When I print the arcane LinkedHashMap, all the keys are lists that look like they are the ASCII encoded characters of what the keys actually should be.
I mean...this can't be the recommended way to work with this?
image

So, simple question for an example: I got a pdf (assume single page only), which I need to rotate 90 degrees to the right and then essentially crop out a predefined area.
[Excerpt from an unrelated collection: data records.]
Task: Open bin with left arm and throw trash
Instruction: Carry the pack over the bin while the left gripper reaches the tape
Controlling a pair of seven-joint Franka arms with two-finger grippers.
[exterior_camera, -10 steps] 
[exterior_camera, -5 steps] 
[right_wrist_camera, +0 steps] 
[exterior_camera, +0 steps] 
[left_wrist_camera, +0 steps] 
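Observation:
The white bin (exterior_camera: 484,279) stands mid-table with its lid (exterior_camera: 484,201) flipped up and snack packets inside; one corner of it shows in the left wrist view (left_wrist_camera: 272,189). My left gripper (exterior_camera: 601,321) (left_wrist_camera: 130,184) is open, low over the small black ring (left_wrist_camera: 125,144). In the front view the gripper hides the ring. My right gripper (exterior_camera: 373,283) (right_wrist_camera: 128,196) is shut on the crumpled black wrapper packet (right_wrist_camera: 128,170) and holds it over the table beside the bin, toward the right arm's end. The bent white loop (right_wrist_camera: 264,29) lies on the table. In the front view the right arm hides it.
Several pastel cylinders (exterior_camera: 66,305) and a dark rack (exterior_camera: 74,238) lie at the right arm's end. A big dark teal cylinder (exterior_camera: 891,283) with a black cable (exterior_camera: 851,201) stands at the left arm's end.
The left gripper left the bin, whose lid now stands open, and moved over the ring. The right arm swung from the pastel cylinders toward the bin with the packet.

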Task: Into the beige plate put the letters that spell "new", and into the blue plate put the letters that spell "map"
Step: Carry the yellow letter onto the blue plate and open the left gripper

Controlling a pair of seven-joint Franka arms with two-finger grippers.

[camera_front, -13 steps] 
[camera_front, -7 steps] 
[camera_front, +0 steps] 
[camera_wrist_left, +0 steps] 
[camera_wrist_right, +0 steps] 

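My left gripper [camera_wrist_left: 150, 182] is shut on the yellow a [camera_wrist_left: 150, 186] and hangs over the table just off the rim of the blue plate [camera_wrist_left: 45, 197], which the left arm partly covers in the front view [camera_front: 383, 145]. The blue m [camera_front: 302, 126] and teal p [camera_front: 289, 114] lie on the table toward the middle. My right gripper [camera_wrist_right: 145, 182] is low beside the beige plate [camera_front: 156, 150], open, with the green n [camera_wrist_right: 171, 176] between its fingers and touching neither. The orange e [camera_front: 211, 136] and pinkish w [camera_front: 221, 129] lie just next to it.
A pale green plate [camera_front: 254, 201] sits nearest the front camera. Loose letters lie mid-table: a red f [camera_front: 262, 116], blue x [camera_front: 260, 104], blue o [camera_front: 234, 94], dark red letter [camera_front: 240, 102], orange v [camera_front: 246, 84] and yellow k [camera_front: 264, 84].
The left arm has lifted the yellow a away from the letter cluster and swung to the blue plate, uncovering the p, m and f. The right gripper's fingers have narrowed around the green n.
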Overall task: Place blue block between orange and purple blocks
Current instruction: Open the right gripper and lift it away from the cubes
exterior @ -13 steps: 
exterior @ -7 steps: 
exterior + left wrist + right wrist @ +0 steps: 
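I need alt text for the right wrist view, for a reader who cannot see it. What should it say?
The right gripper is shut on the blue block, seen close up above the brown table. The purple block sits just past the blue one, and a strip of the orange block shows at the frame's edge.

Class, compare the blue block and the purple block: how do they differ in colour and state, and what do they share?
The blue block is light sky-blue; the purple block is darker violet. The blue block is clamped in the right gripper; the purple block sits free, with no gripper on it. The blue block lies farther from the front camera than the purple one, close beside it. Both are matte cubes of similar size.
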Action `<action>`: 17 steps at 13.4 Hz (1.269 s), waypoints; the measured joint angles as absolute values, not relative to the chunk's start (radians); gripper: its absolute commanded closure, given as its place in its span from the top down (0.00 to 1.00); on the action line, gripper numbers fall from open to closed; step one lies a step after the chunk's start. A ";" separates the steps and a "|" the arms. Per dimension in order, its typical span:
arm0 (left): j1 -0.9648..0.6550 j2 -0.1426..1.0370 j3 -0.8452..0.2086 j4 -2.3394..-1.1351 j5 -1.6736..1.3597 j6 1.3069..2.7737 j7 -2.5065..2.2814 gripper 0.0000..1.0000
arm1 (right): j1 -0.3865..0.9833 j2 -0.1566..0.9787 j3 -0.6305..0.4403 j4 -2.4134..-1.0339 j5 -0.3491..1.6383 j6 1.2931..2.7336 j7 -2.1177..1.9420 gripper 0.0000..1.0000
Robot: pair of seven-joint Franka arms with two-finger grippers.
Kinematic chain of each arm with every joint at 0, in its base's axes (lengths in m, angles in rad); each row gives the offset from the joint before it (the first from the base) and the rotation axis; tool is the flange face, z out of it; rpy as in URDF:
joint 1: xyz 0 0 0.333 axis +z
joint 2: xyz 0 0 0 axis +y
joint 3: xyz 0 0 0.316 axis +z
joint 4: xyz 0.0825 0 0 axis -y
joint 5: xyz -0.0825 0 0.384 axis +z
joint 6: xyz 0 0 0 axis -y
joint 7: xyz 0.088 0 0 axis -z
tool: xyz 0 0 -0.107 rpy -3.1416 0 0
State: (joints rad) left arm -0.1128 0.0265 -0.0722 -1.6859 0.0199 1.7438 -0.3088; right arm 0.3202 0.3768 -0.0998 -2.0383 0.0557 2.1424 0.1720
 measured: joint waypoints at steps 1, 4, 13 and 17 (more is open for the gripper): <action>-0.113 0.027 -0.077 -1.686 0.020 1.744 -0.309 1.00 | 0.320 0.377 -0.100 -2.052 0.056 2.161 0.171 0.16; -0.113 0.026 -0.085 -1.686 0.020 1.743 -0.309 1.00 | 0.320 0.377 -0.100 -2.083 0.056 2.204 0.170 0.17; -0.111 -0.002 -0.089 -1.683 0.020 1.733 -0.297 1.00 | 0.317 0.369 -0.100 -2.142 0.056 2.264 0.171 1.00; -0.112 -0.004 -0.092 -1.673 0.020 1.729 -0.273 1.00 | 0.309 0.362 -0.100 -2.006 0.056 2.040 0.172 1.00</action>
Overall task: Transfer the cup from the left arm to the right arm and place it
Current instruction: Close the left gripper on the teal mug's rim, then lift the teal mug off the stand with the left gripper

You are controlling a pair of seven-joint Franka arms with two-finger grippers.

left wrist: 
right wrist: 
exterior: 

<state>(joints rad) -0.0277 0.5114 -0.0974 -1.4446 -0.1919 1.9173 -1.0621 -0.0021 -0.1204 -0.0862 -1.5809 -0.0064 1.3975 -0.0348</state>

If it helps here is my code that parses a PDF and extracts all page text:

use std::collections::BTreeMap;

#[derive(Debug, Default)]
pub struct PdfPages {
    pub pages: BTreeMap<usize, Page>,
    pub errors: Vec<lopdf::Error>,
}

impl PdfPages {
    pub fn open(file_path: impl AsRef<std::path::Path>) -> Result<Self, Box<dyn std::error::Error>> {
        let doc = lopdf::Document::load_filtered(file_path, filter_func)?;
        Self::extract_document_pages(doc)
    }
    fn extract_document_pages(doc: lopdf::Document) -> Result<Self, Box<dyn std::error::Error>> {
        let mut pages: Vec<Page> = Default::default();
        let mut errors: Vec<lopdf::Error> = Default::default();
        for (page_num, _) in doc.get_pages().into_iter() {
            match doc.extract_text(&[page_num]) {
                Ok(text) => {
                    pages.push(Page {
                        page_number: page_num as usize,
                        page_content: text,
                    });
                }
                Err(error) => {
                    errors.push(error);
                }
            }
        }
        let pages = pages
            .into_iter()
            .map(|page| (page.page_number, page))
            .collect::<BTreeMap<_, _>>();
        let payload = Self { pages, errors };
        Ok(payload)
    }
}

#[derive(Debug, Clone)]
pub struct Page {
    pub page_number: usize,
    pub page_content: String,
}

static IGNORE: &[&str] = &[
    "Length",
    "BBox",
    "FormType",
    "Matrix",
    "Resources",
    "Type",
    "XObject",
    "Subtype",
    "Filter",
    "ColorSpace",
    "Width",
    "Height",
    "BitsPerComponent",
    "Length1",
    "Length2",
    "Length3",
    "PTEX.FileName",
    "PTEX.PageNumber",
    "PTEX.InfoDict",
    "FontDescriptor",
    "ExtGState",
    "Font",
    "MediaBox",
    "Annot",
];

fn filter_func(object_id: (u32, u16), object: &mut lopdf::Object) -> Option<((u32, u16), lopdf::Object)> {
    if IGNORE.contains(&object.type_name().unwrap_or_default()) {
        return None;
    }
    if let Ok(d) = object.as_dict_mut() {
        d.remove(b"Font");
        d.remove(b"Resources");
        d.remove(b"Producer");
        d.remove(b"ModDate");
        d.remove(b"Creator");
        d.remove(b"ProcSet");
        d.remove(b"XObject");
        d.remove(b"MediaBox");
        d.remove(b"Annots");
        if d.is_empty() {
            return None;
        }
    }
    Some((object_id, object.to_owned()))
}

You use rust iterators to iterate over most data structures, e.g:

let pdf_path = std::path::PathBuf::from("tmp/MyPdf.pdf");
let pdf_pages = pdf2text::PdfPages::open(&pdf_path)?;

for page in pdf_pages.pages.values() {
    println!("Page #{}", page.page_number)
}

Overall the API is very easy to understand but its very canonical Rust, you have to know the rust std and general conventions and whatnot.